Tjiptardjo mengingatkan bahwa zakat merupakan kewajiban umat Muslim saja. Jadi jika semua wajib pajak dipotong pajaknya untuk membayar zakat maka hal tersebut sudah di luar ketentuan agama.
"Yang takut siapa, yang takut mah orang pajak yang bakal kurang (penerimaannya). Bukan WP yang ketakutan, WP seneng. Karena jadi kurangi pajak. Kalau yang nggak islam, ya nggak zakat. Zakat itu kan adalah kewajiban orang Islam untuk membayar, penggunanya kan juga untuk kegiatan Islam. Masa dicampur sama habluminannas, dengan pajak yang lain. Bayar pajak sudahlah, zakat sudah dibayar, Insya Allah, Tuhan akan memberikan yang lebih dari pada itu," tandasnya.
Sebelumnya, Forum Zakat (FOZ) Nasional mengajukan draf revisi Undang-Undang Zakat kepada Komisi VIII DPR RI. Salah satu usulan dalam draf tersebut, yakni terkait mekanisme zakat sebagai pengurang pajak.
Ketua Umum Forum Zakat Nasional, Ahmad Juwaini, memaparkan, pihaknya berusaha memberi pemahaman kepada Komisi VIII bahwa zakat dapat memengaruhi pajak, yakni melalui mekanisme zakat bisa mengurangi pajak, seperti diterapkan di Malaysia.
"Ketika diterapkan bahwa zakat bisa mengurangi pajak, ternyata sangat berpengaruh terhadap penerimaan zakat dan pajak," tutur Ahmad dalam rapat dengar pendapat di gedung DPR RI, beberapa waktu lalu.

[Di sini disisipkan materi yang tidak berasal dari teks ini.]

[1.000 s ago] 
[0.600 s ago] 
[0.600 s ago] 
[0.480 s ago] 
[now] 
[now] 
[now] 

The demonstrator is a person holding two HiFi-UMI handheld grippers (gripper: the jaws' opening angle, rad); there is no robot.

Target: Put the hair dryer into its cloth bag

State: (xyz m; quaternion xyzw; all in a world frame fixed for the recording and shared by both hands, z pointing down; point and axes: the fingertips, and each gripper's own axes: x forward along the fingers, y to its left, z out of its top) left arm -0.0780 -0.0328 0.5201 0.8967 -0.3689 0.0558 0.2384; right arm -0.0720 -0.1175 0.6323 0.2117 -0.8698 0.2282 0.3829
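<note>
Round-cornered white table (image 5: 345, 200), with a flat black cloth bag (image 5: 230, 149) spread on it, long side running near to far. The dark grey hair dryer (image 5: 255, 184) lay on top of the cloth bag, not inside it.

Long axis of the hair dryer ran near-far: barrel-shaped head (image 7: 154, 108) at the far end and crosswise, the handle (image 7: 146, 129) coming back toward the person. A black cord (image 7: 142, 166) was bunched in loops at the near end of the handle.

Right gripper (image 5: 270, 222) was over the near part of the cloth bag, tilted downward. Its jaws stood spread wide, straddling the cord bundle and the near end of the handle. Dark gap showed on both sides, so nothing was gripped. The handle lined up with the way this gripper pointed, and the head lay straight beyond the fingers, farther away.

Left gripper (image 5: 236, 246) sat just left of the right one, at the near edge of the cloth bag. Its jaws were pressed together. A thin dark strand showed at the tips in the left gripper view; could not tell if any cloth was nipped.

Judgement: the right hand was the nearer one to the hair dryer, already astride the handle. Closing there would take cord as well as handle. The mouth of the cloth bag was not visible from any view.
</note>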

Berdasarkan data yang tercatat di Malaysia, sambung Ahmad, selama kurun waktu 2001-2005 pemberlakuan zakat mengurangi pajak, dapat meningkatkan penerimaan zakat hingga 50 persen dan peningkatan penerimaan pajak sebesar 30 persen.
Sehingga, dari data itu, FOZ berharap pemerintah tidak perlu khawatir terjadi pengurangan penerimaan pajak bila mekanisme serupa diterapkan. Meski demikian, implementasi usulan zakat untuk mengurangi pajak masih dipertanyakan oleh sebagian anggota dewan.

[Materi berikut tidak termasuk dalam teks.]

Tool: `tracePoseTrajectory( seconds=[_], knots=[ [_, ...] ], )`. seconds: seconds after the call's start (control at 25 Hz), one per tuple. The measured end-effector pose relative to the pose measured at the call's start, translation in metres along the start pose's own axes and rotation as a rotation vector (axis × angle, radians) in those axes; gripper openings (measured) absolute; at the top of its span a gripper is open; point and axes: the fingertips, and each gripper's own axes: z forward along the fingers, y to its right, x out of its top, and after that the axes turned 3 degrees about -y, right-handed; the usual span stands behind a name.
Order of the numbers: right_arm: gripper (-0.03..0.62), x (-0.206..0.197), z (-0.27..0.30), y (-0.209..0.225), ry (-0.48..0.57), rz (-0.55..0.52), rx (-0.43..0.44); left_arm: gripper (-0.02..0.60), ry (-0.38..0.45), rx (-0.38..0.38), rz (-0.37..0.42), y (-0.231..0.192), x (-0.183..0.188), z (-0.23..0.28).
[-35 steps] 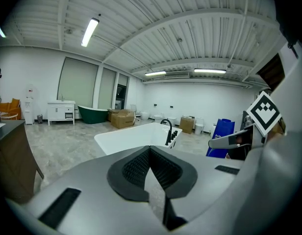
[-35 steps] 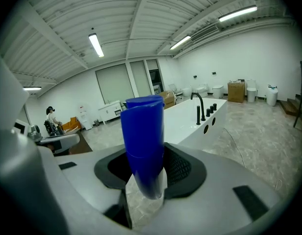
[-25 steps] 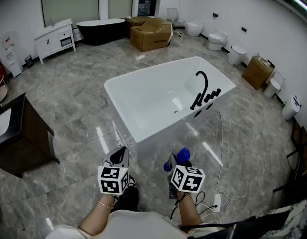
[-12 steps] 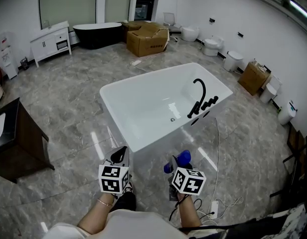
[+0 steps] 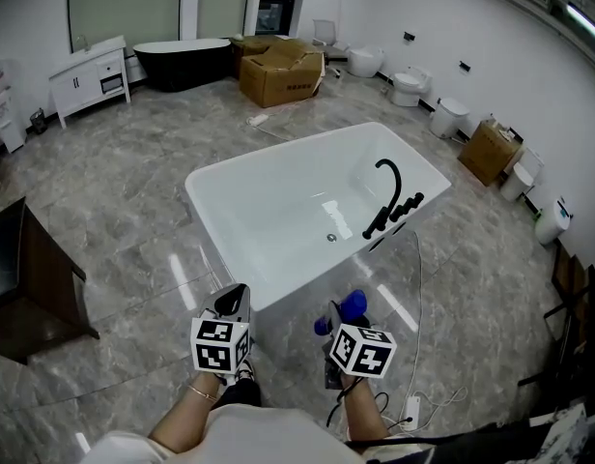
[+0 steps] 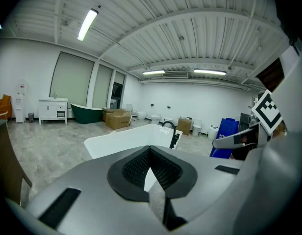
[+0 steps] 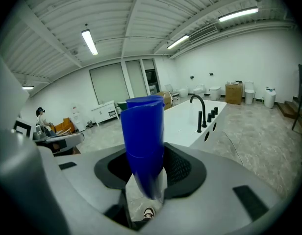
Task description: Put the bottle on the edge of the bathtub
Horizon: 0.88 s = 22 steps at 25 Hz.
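You've got bright, even light from long white ceiling tube lamps (image 6: 87, 24). Glare streaks on the glossy grey marble floor (image 5: 114, 211); sheen inside the white rectangular bathtub (image 5: 269, 211). Both your gripper views bow hard, corners black. Up close, the blue plastic bottle (image 7: 143, 146) looks slightly soft.

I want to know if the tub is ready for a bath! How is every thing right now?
Blue bottle: upright, clamped in the right gripper, not on the tub yet.
Right gripper: shut on the blue bottle.
Left gripper: jaws together, holding nothing.
Bathtub: no water in it.
Faucet: standing on the tub's edge, not running.
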Motion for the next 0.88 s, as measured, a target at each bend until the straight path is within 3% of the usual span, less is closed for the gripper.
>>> tracePoseTrajectory(
  seconds=[0.88],
  knots=[
    [0.170,0.066,0.114,-0.008,-0.001,0.045,-0.023,0.011,-0.047,-0.032,0.040,-0.069,0.047,0.108]
  ],
)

Ahmad mengatakan bahwa anggota DPR menanyakan implementasi pengurangan pajak ini, mengingat zakat terkait dengan aturan perpajakan. Begitu pula, penerapan sanksi bagi yang tidak membayar zakat nantinya. Selain itu, lembaga zakat juga mendapat masukan untuk mengelola zakat dengan biaya yang lebih efisien.
"Anggota dewan berharap pengelolaan zakat bisa lebih baik lagi ke depan dengan biaya operasional lebih efisien, serta memperkuat kerja sama antarlembaga zakat yang ada," ujar dia.
Pada bagian lain, FOZ sekaligus mengajukan beberapa hal penting dalam revisi tersebut, yakni mencakup penataan kelembagaan zakat dan koordinasi pengelolaan zakat.
"Kita memang menyampaikan pokok-pokok pikiran, terkait revisi terhadap Undang-Undang Zakat," kata Ahmad.
Menurutnya, manfaat zakat terbukti bisa meningkatkan kesejahteraan masyarakat miskin. Dari penelitian yang dilakukan sebuah universitas internasional Malaysia, disebutkan bahwa zakat yang dikelola oleh Badan Zakat Nasional, Dompet Dhuafa Republika, serta Badan Amil Zakat, Infak, dan Sedekah (BAZIS) mampu meningkatkan derajat kesejahteraan penerima zakat hingga sebesar 17%.